On Wed, Sep 28, 2022 at 10:24:56AM +0100, Daniel Morris wrote:
On Wed, Sep 28, 2022 at 12:14:07AM +0200, Michal Suchánek wrote:
And that's the thing: for vast majority of code being able to run it a few % faster makes absolutely no difference for vast majority of use cases.
And for a lot of code it would be great to run it faster but the bottleneck is not the CPU so the new instructions don't really help.
Whilst not wanting to dead-end lots of very serviceable hardware, should be careful about not exploiting newer features too. Findings presented at a power conference by Intel a few years ago (seen similar from others too) was the benefit of doing things as quickly as possible, then diving into a low-power mode and/or shutting down subsystems of the chip.
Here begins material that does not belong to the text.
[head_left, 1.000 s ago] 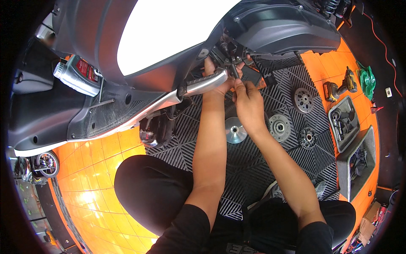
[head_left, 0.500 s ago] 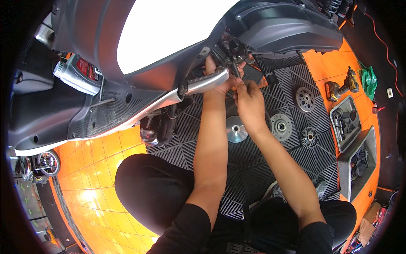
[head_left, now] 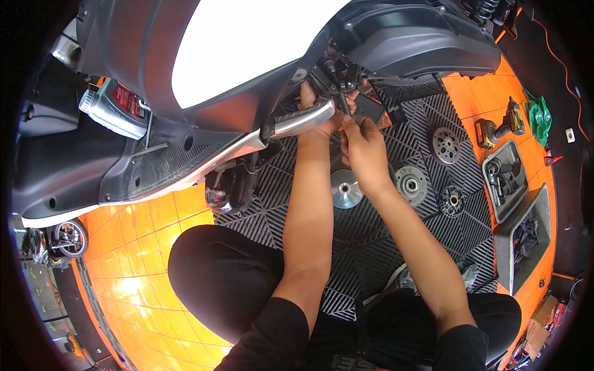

One might think "who cares about power-saving? This system's not a laptop/embedded/sensor etc", but inefficient work gets turned into heat, which then requires further management - one of our colos has charged us per U (rackspace), per GiB (bandwidth) and per W (thermal cost of aircon) for two decades; which was an unusual pricing structure at the outset. Seemingly marginal gains do add up over time.
Full disclosure, our company collaborated on further research to instrument a system and see if power optimisations could be written into gcc/a compiler. Initially it was an immense project, similar to "extracting a decagram of myelin from 4 tons of earth worms".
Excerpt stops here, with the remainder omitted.